Directions for this task: Nothing but the lines from the top of the records through the line with "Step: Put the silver" should be returned, exactly, and without pictures.

Material shown:
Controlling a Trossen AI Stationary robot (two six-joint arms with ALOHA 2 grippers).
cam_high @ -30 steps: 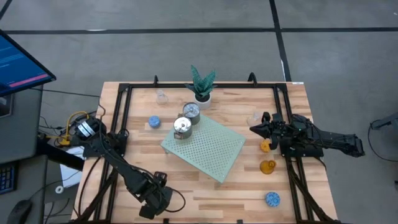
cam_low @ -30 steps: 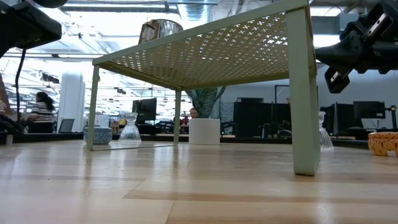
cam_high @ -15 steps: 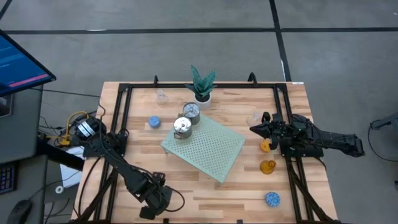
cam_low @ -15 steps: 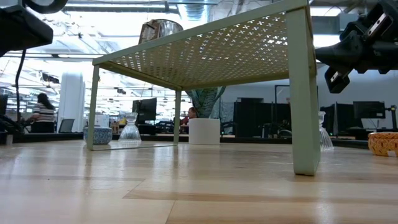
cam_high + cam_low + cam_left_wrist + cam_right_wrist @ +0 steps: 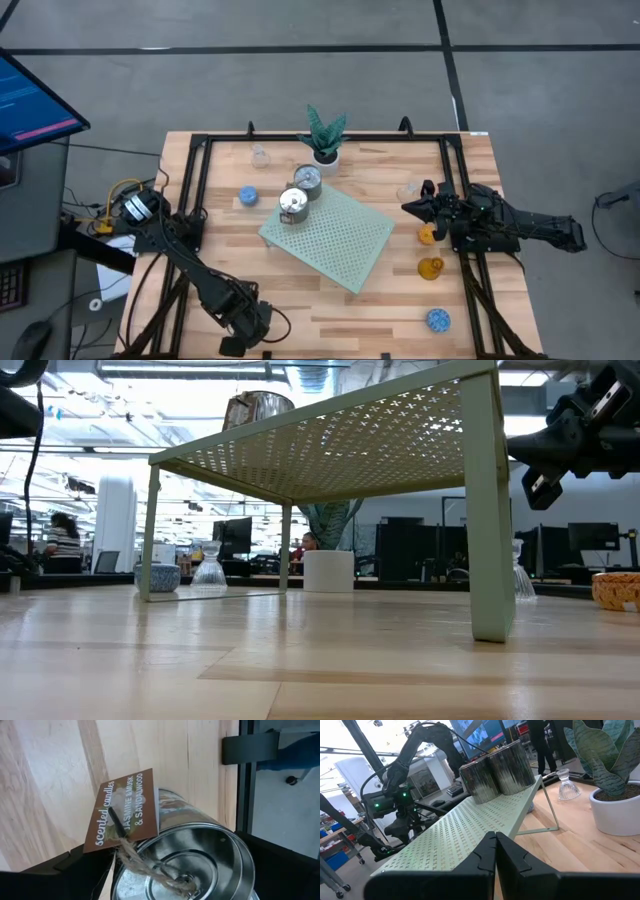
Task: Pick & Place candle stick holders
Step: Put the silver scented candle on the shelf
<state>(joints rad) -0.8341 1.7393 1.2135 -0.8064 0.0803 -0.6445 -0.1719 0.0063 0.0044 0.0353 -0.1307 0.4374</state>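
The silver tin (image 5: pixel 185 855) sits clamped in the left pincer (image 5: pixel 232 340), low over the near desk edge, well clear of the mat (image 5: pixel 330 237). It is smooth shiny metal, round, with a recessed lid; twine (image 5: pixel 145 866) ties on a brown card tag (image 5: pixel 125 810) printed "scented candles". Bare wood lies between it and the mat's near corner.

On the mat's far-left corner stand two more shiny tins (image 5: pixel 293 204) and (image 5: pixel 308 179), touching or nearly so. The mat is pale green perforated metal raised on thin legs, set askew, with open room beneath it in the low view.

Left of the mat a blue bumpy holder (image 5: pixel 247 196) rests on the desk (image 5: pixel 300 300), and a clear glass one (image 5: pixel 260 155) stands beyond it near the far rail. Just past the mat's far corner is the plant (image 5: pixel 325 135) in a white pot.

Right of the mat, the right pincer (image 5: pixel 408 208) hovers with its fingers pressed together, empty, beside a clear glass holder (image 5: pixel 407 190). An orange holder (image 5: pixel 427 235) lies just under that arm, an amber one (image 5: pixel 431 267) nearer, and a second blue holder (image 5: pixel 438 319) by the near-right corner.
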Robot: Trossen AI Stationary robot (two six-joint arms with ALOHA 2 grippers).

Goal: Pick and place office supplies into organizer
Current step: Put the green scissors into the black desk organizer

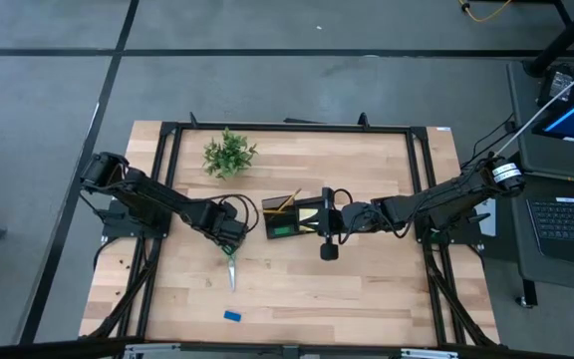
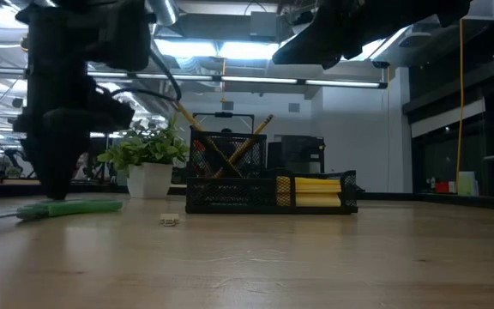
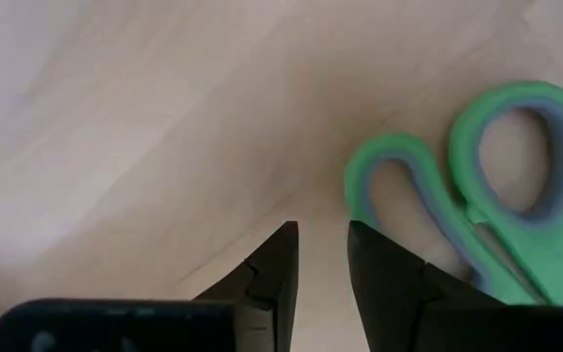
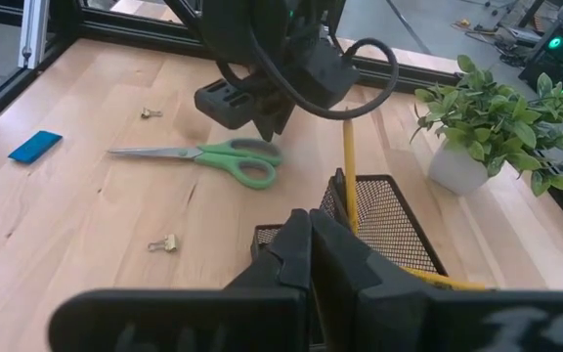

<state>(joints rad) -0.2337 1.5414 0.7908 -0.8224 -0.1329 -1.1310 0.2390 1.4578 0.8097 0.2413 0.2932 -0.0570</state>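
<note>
left tool (image 3: 323,256): low over the surface (image 1: 367,289), fingers a narrow gap apart, gripping nothing, just beside the scissors' green handles | scissors (image 4: 208,156): flat on the surface, left of the organizer | right tool (image 4: 311,244): closed, empty, above the organizer (image 1: 295,219) | organizer: mid-surface, holding pencils (image 2: 240,153) and sticky notes (image 2: 317,190) | blue block (image 1: 232,316): near front edge
</note>
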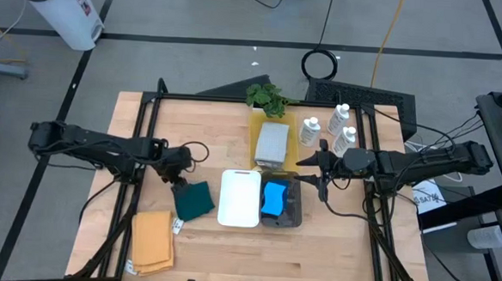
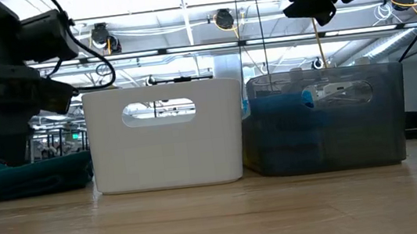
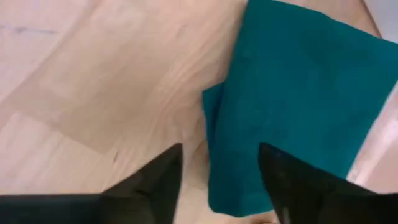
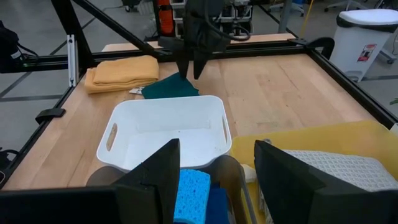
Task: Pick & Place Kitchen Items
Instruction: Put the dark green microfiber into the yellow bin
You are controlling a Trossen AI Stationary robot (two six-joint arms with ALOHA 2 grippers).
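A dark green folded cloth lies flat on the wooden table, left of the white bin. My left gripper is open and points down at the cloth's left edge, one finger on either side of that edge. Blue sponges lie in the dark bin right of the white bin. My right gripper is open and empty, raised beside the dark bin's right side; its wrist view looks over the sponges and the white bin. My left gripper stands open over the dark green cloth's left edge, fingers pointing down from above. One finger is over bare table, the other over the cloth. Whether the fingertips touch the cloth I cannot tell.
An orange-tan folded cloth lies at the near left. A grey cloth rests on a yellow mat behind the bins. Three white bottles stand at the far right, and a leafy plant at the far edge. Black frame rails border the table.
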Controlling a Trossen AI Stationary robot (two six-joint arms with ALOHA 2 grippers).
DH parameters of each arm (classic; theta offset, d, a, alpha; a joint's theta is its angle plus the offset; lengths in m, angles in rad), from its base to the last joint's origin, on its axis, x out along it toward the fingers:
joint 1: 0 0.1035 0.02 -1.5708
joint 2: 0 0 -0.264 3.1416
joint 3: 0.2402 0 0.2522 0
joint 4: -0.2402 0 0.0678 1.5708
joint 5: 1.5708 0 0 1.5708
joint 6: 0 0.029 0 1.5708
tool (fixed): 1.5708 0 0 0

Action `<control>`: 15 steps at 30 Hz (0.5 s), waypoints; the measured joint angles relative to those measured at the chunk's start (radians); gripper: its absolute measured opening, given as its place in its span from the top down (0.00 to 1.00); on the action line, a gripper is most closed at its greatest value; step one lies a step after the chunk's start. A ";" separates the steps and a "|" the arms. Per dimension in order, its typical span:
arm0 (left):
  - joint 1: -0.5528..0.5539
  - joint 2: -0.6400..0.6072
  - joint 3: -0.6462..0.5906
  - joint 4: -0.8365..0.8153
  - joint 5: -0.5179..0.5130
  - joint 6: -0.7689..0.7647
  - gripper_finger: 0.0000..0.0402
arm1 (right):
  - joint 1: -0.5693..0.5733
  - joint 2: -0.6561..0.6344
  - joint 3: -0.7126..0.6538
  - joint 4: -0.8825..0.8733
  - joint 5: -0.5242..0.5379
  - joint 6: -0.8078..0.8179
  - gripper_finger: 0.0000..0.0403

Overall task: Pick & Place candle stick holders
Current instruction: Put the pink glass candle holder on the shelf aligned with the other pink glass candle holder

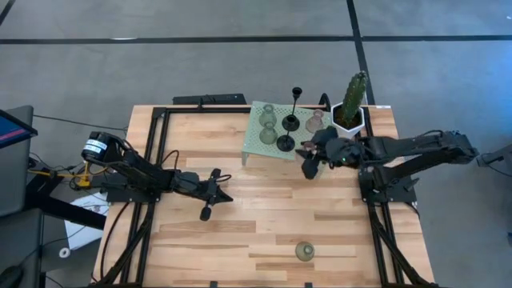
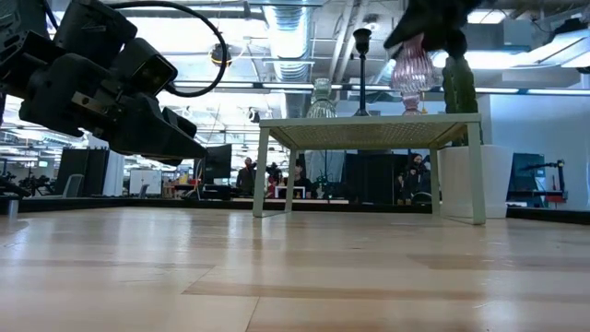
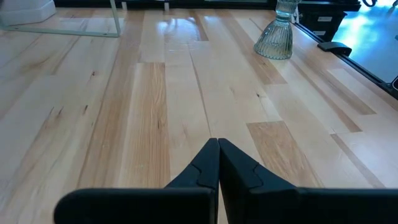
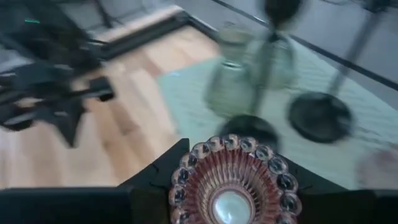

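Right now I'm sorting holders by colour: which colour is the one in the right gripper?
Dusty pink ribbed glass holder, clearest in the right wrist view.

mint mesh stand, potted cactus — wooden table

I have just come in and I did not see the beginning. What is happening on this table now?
The right gripper holds a pink candle holder in the air, at the edge of the mint-green stand. Several other holders stand on this stand, among them a tall black one. One green holder stands alone at the near edge of the table. The left gripper waits shut above the table.
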 joint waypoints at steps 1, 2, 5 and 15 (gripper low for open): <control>0.000 0.000 0.000 0.000 0.000 0.000 0.99 | -0.020 0.001 0.000 -0.015 0.000 0.001 0.66; 0.000 0.000 0.000 0.000 0.000 0.000 0.99 | -0.039 0.002 0.000 -0.032 0.000 0.003 0.66; 0.000 0.000 0.000 0.000 0.000 0.000 0.99 | -0.088 0.010 0.000 -0.052 -0.002 0.003 0.66; 0.000 0.000 0.000 0.000 0.000 0.000 0.99 | -0.172 0.049 0.001 -0.069 -0.010 0.003 0.66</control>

Answer box:
Controlling a Trossen AI Stationary robot (two six-joint arms with ALOHA 2 grippers).
cam_high @ -30 steps: 
cam_low @ -30 steps: 
cam_high @ -15 steps: 
cam_low @ -15 steps: 
cam_high + cam_low + cam_left_wrist + cam_right_wrist @ +0 steps: 
Task: Pick & Place candle stick holders
Step: Put the silver scented candle on the shelf

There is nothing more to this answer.